02:34When I managed to get some money, it took two years to start over again.
02:38So these two years, those two years and a little bit, they were stuffed.
02:41And so, absolutely, we all know what's happening to plastic.
02:44There is no solution that most of the plastics burn or we're accumulated in the environment.
02:51Looking at the numbers, all over the world is 9% recycled.
02:54And when you recycle it, the technology as it is now is not good enough.
02:59You can recycle only a couple of times.
03:03I never advocate for the use of worms, because the worms also, they can chew on plastic.
03:07And in fact, when you look at the faeces, you have some small microplastics,
03:14so you don't want to release millions of worms and then not controlling the situation
03:20because you have to collect the faeces.

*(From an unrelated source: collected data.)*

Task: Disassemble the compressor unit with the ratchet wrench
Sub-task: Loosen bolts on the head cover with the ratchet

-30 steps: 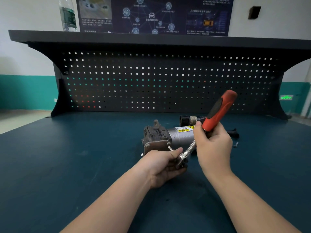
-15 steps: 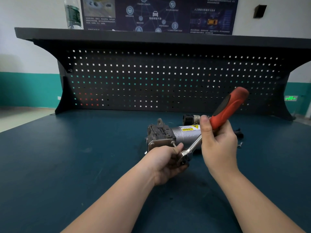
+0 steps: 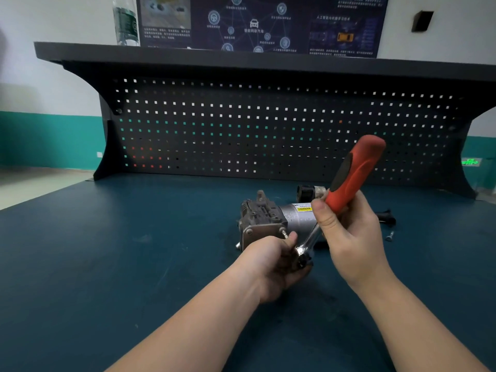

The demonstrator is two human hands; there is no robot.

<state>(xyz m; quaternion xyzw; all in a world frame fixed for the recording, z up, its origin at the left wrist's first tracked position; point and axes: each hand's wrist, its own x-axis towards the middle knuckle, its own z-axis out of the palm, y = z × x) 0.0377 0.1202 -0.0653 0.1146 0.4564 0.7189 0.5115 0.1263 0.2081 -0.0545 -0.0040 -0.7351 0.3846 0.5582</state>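
The right hand (image 3: 351, 234) is wrapped around the lower end of the red-and-black rubber handle of a chrome ratchet wrench (image 3: 354, 173), thumb laid along the near side, with the handle slanting up and to the right above the fingers. The wrench's shiny shank runs down and left to its round head, where a dark socket (image 3: 304, 260) sits just above the tabletop. The left hand (image 3: 273, 267) is curled around that head and socket, its thumb lying over the top close to a small silver bolt (image 3: 284, 233) that sticks out from the compressor's end plate; whether the socket is seated on any fastener is hidden by the fingers. Just behind both hands the grey metal compressor unit (image 3: 271, 216) lies on its side on the dark teal tabletop (image 3: 107, 251), a dirty cast housing at the left and a smooth silver cylinder with a yellow warning label at the right. A black cylindrical part (image 3: 306, 192) lies behind it, a black piece (image 3: 386, 217) pokes out to the right of the right hand, and a loose small screw (image 3: 389, 235) rests near it. A black perforated pegboard (image 3: 268, 130) rises at the back, with a clear plastic bottle (image 3: 125, 21) on its shelf.
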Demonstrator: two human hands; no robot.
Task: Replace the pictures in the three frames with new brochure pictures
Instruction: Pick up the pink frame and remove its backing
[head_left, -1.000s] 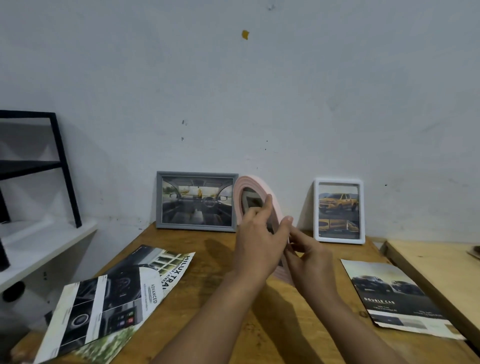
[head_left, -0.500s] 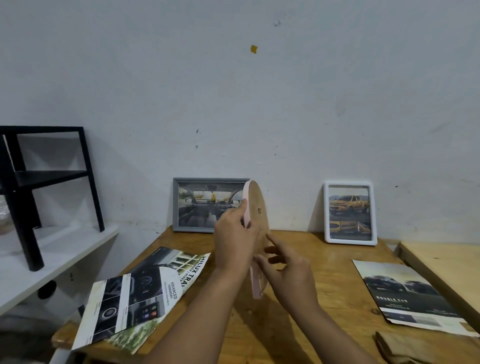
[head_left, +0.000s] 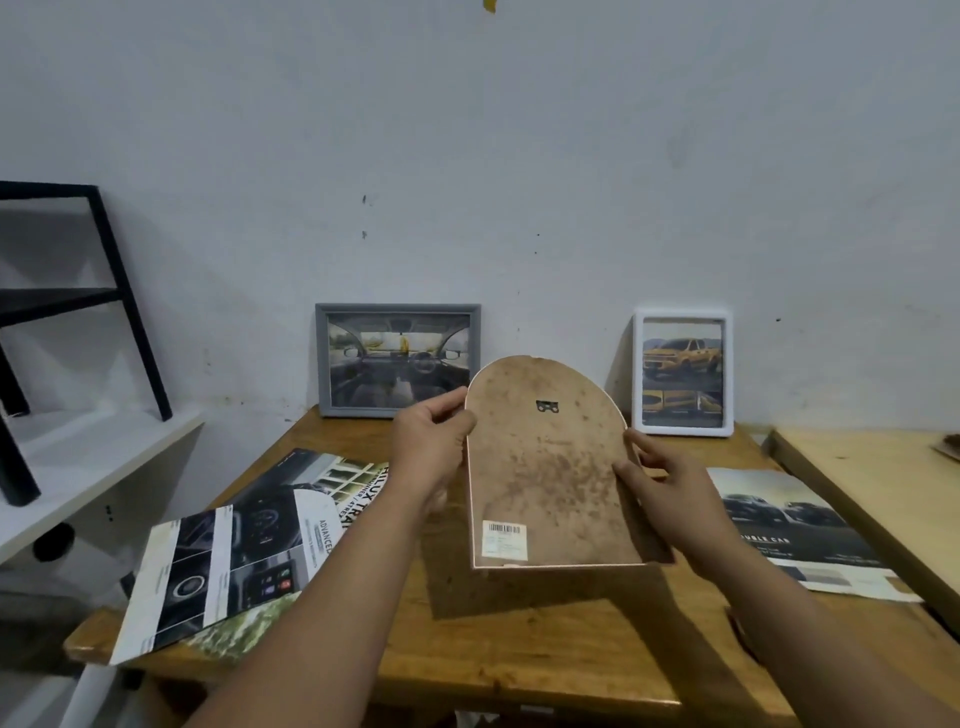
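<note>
An arched pink frame (head_left: 545, 467) is held above the wooden table (head_left: 545, 649) with its stained brown backboard facing me. A small metal hanger and a barcode sticker show on that back. My left hand (head_left: 431, 447) grips its left edge, thumb on the back. My right hand (head_left: 660, 478) holds the right edge, fingers curled round it. A grey frame (head_left: 397, 359) with a car-interior picture and a white frame (head_left: 682, 371) with a yellow pickup lean on the wall behind. Brochure sheets (head_left: 244, 551) lie at the left and one brochure (head_left: 789, 525) at the right.
A white shelf (head_left: 78, 467) with a black metal stand (head_left: 124, 306) sits left of the table. A second, paler wooden surface (head_left: 883, 488) adjoins the table on the right. The grey wall rises directly behind the frames.
The pink frame has been turned from edge-on until its back faces me and lowered toward the table. Both hands shifted to its side edges. The camera view tilted downward.
</note>
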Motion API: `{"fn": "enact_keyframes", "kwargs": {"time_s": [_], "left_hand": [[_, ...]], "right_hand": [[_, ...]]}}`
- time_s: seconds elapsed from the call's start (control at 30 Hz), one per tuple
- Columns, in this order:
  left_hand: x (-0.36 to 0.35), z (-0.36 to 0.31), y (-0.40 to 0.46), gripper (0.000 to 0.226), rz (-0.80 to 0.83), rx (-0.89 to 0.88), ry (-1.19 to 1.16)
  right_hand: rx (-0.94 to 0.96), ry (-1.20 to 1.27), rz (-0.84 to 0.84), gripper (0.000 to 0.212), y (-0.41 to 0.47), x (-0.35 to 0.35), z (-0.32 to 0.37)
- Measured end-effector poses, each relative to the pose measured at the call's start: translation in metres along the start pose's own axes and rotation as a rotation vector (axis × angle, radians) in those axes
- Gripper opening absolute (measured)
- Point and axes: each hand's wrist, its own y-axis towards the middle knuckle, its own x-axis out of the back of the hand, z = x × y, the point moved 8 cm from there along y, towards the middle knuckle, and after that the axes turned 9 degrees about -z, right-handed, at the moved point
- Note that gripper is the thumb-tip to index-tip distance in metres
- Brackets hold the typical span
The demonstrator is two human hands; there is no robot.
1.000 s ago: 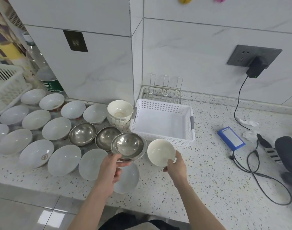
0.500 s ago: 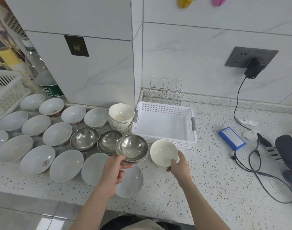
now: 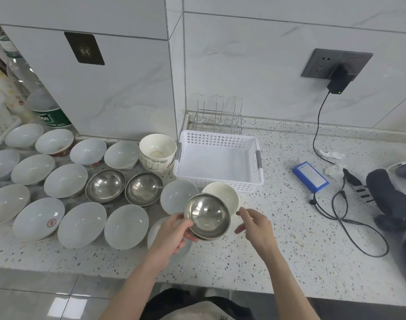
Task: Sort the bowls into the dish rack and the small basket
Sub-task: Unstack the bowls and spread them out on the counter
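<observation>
My left hand grips a steel bowl by its left rim, lifted above the counter; a second rim shows under it. My right hand hovers just right of that bowl with its fingers spread, holding nothing. A cream bowl sits on the counter behind the steel one, partly hidden. Just beyond is the small white basket, empty, and behind it the wire dish rack against the wall. Two steel bowls and several white bowls cover the counter to the left.
Stacked cream bowls stand left of the basket. A blue battery pack, a black cable and a plugged-in charger lie to the right, with dark fabric at the far right. A water bottle stands at the back left.
My right hand has let go of the cream bowl, which now rests in front of the basket. My left hand has carried the steel bowl rightward, towards my right hand.
</observation>
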Motion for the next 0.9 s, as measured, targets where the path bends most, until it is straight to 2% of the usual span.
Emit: {"fn": "enact_keyframes", "kwargs": {"time_s": [0.07,0.13,0.47,0.67,0.8,0.9], "left_hand": [[-0.012,0.005,-0.003,0.020,0.047,0.003,0.011],[-0.020,0.010,-0.005,0.025,0.074,0.006,0.025],[-0.044,0.039,-0.018,0.045,0.112,0.052,0.205],[-0.034,0.043,-0.022,0.079,-0.027,-0.056,0.519],[-0.024,0.036,-0.021,0.081,-0.147,-0.120,0.660],[-0.022,0.035,-0.020,0.080,-0.175,-0.119,0.693]], "right_hand": [[0.016,0.026,0.137,0.028,-0.011,-0.002,0.000],[0.013,0.042,0.199,0.023,-0.019,-0.001,-0.002],[0.008,-0.126,0.138,0.008,-0.024,0.010,-0.030],[0.042,-0.176,0.137,0.005,-0.021,0.007,-0.040],[0.062,-0.246,0.150,0.008,-0.019,-0.001,-0.042],[0.074,-0.283,0.144,0.009,-0.018,-0.006,-0.042]]}}
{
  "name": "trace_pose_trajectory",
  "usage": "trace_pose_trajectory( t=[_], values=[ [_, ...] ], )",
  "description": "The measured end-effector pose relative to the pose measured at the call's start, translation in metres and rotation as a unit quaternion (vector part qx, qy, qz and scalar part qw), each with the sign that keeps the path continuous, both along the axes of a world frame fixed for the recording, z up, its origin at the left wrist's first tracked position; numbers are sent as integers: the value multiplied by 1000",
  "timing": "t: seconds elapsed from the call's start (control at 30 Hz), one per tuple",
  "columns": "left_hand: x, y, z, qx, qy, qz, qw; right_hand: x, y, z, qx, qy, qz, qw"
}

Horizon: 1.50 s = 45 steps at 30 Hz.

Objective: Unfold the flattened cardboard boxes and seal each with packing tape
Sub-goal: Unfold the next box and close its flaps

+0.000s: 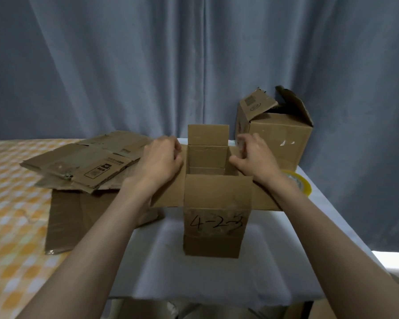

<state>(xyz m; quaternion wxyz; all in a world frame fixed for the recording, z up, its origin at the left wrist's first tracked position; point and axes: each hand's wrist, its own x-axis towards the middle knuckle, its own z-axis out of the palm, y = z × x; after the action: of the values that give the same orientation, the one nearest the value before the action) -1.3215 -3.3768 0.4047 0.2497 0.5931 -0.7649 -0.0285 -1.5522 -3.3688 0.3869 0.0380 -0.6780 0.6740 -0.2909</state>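
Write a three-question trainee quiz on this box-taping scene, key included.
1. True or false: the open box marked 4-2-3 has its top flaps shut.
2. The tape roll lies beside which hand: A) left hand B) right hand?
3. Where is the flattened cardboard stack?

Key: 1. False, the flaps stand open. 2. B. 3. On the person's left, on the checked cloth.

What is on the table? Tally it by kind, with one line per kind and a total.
Opened-up cardboard boxes: 2, the box marked 4-2-3 and the box at the back right.
Stacks of flattened cardboard: 1, the pile at left; I cannot count its sheets.
Rolls of packing tape: 1, the yellow roll.
Total: 4.
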Motion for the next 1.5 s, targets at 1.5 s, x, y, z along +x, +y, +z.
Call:
trace_pose_trajectory(
  t=[1.5],
  values=[
    [-4,27,4,96,-51,-147,983,26,23,-2,-29,-107,69,992]
  ],
)
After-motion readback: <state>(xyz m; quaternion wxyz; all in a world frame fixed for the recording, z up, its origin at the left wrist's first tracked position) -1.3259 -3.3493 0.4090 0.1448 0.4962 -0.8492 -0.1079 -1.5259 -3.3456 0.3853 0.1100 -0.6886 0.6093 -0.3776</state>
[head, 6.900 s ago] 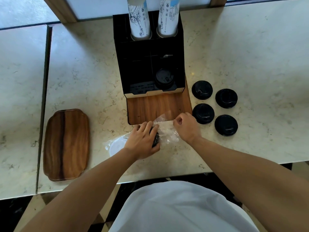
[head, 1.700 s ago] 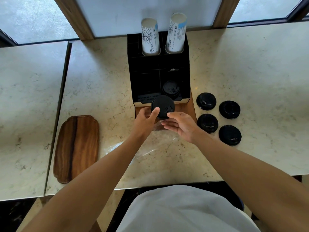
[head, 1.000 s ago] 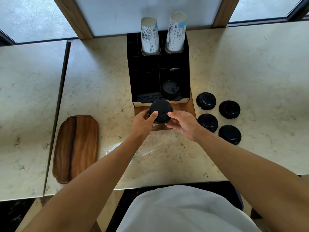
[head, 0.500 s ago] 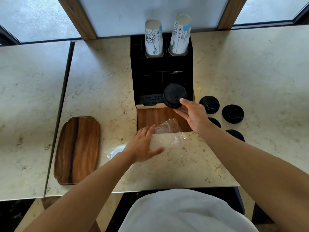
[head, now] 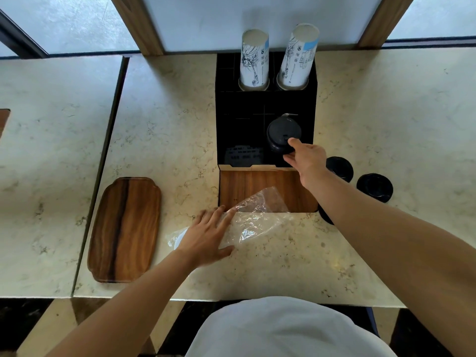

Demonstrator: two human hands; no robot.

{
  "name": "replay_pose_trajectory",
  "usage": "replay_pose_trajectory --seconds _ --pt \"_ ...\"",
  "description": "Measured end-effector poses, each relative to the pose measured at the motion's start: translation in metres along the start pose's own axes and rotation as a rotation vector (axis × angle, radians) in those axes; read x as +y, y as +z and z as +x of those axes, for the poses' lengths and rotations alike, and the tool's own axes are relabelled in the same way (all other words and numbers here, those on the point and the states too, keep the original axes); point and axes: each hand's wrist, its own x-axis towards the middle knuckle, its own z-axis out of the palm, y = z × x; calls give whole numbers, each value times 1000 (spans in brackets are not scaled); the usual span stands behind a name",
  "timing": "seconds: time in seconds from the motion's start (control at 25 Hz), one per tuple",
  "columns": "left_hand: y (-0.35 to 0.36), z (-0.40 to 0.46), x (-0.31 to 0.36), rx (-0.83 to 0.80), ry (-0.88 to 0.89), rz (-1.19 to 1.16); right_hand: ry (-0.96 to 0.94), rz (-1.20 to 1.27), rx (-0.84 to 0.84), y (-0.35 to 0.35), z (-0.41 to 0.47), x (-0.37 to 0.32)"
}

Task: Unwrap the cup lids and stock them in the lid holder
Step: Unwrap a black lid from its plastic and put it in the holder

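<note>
A black lid holder (head: 240, 124) stands on the marble counter with two stacks of printed paper cups (head: 254, 61) in its back slots. My right hand (head: 305, 157) grips a stack of black lids (head: 279, 135) over the holder's front right compartment. My left hand (head: 206, 237) lies flat, fingers spread, on the clear plastic wrapper (head: 257, 217) in front of the holder. More black lids (head: 374, 186) lie on the counter to the right, some hidden behind my right arm.
A wooden tray (head: 125, 229) lies at the left on the counter. The holder has a wooden base (head: 247, 188) projecting toward me. A seam (head: 108, 150) splits the counter from a second slab at the left. Window frames stand behind.
My right hand has carried the lid stack forward from above the wooden base to over the holder's front right compartment. My left hand let go of the lids and dropped onto the wrapper.
</note>
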Motion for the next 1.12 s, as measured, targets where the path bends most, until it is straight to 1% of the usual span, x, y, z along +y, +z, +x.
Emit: replay_pose_trajectory --seconds 0.16,0.32,0.44,0.68,0.92,1.04,1.12 --pt "2 2 0 17 -11 11 24 -92 57 6 8 2" --pt "6 3 1 32 -17 10 -8 -215 95 7 10 5" --pt "7 3 2 52 -21 4 -21 -252 104 9 11 5" --pt "4 2 3 42 -34 12 -27 -366 126 15 11 1" --pt "3 2 4 55 -31 18 24 -346 138 12 18 4" --pt "2 2 4 53 -32 21 2 -419 128 12 19 6" --pt "2 2 5 54 -34 25 -4 -416 129 11 20 5"
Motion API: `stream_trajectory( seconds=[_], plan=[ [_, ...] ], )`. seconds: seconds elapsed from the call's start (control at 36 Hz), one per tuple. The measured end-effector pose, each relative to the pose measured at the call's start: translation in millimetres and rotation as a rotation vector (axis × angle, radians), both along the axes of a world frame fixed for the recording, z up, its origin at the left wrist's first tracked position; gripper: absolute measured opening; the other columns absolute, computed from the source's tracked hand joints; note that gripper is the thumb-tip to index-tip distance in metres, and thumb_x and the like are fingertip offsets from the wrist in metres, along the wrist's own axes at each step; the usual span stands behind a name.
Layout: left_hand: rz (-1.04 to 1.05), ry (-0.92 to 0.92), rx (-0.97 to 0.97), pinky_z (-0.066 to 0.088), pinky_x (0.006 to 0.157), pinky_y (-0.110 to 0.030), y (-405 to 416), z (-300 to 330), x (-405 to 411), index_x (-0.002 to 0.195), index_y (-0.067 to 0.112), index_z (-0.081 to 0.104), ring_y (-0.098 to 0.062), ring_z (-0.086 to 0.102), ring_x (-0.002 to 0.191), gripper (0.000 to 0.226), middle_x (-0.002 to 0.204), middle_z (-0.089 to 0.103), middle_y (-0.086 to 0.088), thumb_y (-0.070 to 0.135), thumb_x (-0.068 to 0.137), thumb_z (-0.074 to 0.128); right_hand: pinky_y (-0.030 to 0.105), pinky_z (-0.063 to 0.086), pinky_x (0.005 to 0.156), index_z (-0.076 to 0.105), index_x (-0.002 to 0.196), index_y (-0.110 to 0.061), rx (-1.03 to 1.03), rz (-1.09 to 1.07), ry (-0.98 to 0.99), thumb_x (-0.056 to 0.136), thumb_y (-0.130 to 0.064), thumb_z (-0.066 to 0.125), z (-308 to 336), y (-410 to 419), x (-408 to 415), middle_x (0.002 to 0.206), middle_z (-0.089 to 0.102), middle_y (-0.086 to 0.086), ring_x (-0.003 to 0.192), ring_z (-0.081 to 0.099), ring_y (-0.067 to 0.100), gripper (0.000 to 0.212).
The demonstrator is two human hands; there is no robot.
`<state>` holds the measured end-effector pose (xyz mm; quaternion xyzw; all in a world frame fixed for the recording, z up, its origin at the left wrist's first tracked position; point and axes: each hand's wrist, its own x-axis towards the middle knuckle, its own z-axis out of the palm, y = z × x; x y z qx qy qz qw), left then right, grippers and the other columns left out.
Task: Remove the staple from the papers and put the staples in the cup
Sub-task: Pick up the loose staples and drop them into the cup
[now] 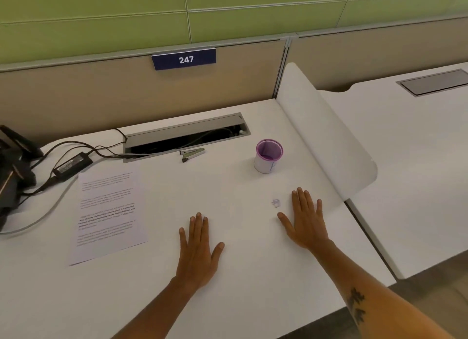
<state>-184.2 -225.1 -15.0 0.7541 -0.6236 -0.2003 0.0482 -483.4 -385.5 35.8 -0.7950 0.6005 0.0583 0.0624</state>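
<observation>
Both hands lie flat on the white desk (240,288), fingers straight, holding nothing: left hand (198,250) centre, right hand (307,222) at its 2 o'clock. Papers (109,212) sit at 9 o'clock, staple remover (193,154) at 12, purple-lined cup (268,156) at 1. No step looks begun; the next move likely means reaching for papers and remover.

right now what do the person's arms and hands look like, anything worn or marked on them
Both forearms are bare, with no sleeves in view. The left hand and right hand show no rings, watch, bracelets or gloves. The right forearm carries a dark tattoo, a vertical run of angular, character-like marks near the lower edge of the view. The left forearm shows no markings.
</observation>
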Motion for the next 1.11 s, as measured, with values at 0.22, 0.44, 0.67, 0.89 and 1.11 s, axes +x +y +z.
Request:
stream_trajectory(
  seconds=[0.22, 0.44, 0.67, 0.89, 1.11],
  plan=[
    [0.034, -0.066, -0.093, 0.005, 0.135, -0.06, 0.4, -14.1, -3.6, 0.172, 0.011, 0.005, -0.026, -0.002, 0.169, 0.084, 0.182, -0.003, -0.009, 0.062, 0.107, 0.019, 0.062, 0.008, 0.127, 0.006, 0.167, -0.015, 0.005, 0.058, 0.021, 0.1, -0.073, 0.025, -12.6, -8.8, 5.5, 0.176, -0.001, 0.008, 0.162, 0.002, 0.031, 0.091],
    [0.032, -0.13, -0.145, 0.01, 0.135, -0.061, 0.3, -15.0, -5.0, 0.173, 0.013, 0.007, -0.028, 0.001, 0.17, 0.082, 0.183, 0.001, -0.01, 0.062, 0.109, 0.025, 0.064, 0.006, 0.127, 0.009, 0.167, -0.017, 0.0, 0.105, -0.022, 0.1, -0.073, 0.023, -21.7, -15.0, 23.7, 0.176, 0.002, 0.006, 0.163, 0.003, 0.03, 0.089],
    [0.047, -0.1, -0.176, 0.011, 0.135, -0.06, -0.1, -16.4, -3.5, 0.173, 0.017, 0.008, -0.024, 0.0, 0.17, 0.078, 0.183, 0.001, -0.006, 0.06, 0.11, 0.024, 0.045, 0.039, 0.12, 0.036, 0.16, -0.017, 0.053, 0.163, -0.335, 0.098, -0.038, 0.064, -16.2, -27.9, 23.4, 0.161, 0.041, 0.004, 0.147, 0.037, 0.026, 0.071],
    [0.059, -0.067, -0.201, 0.009, 0.135, -0.06, -0.7, -17.0, -2.6, 0.173, 0.019, 0.008, -0.023, -0.001, 0.17, 0.074, 0.183, 0.001, -0.004, 0.057, 0.111, 0.022, 0.037, 0.057, 0.09, 0.067, 0.137, -0.009, 0.013, 0.254, -0.3, 0.1, 0.0, 0.061, -8.7, -29.0, 34.5, 0.141, 0.063, 0.009, 0.13, 0.056, 0.029, 0.039],
    [0.061, -0.069, -0.189, 0.008, 0.136, -0.059, -0.6, -15.3, -2.7, 0.173, 0.018, 0.009, -0.022, -0.003, 0.17, 0.075, 0.183, 0.0, -0.004, 0.058, 0.11, 0.016, 0.042, 0.057, 0.078, 0.071, 0.124, 0.007, -0.007, 0.298, -0.208, 0.095, 0.008, 0.06, -0.5, -29.3, 40.5, 0.115, 0.071, 0.019, 0.103, 0.064, 0.038, 0.03]
  ],
)
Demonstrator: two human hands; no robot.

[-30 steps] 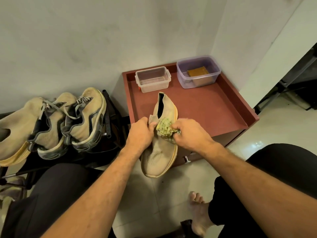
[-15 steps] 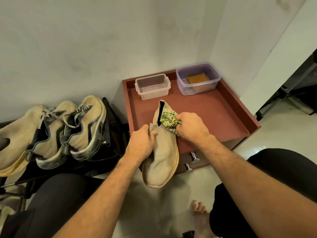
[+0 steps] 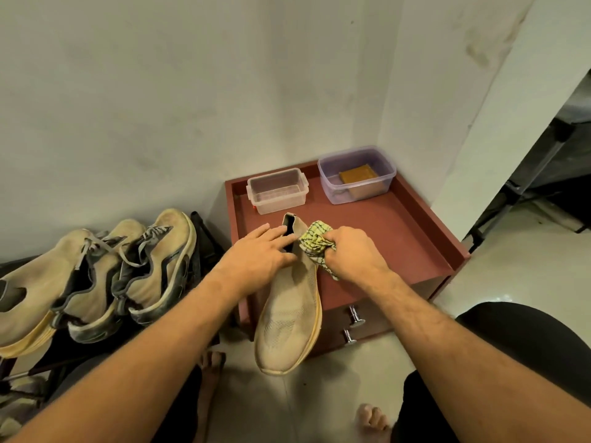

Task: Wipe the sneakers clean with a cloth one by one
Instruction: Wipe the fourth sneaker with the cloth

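Hiding sneaker (image 3: 289, 310) collar: left hand (image 3: 259, 255).

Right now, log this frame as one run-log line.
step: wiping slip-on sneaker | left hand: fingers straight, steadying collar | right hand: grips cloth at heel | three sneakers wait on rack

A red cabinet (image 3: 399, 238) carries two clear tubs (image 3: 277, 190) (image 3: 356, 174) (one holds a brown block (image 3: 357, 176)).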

03:22You need to have a controlled environment to use that.
03:25And so it's something you really control very well.
03:27I advocate for the enzymes.
03:31The industry wants a solution in six months that could be economically favourable.
03:37And we cannot provide that.
03:39We cannot provide something which can compete with the burning.
03:43It's been tough.
03:44And knowing that in advance, maybe I would have thought twice,
03:48because it's been really a challenge.
03:52Worms, proteins, polymers, degradation.
03:58I didn't know anything of those.
04:01And when I don't know anything, I go to collaborate and I'm not afraid of my mistake.
04:05I make a mistake and sometimes I think, wow, it wasn't a great performance.
04:08It doesn't matter because from the mistakes you learn.
04:10My contact with the RANS started a few years ago because I came here to give a TED talk at Sciences Po in France.
04:18So that was interesting.
04:19We moved here.
04:20We are an incubator here.
04:21So we get some little bit of funding from the environment.
04:27We should all work together.
04:28We really should stick together because there are a handful of these animals and there are more we are finding.
04:35And there is no coordinated field.
04:39We never had a meeting to get all of us together.
04:41That's what we need to do.
04:42Otherwise, everyone on his own won't get anywhere.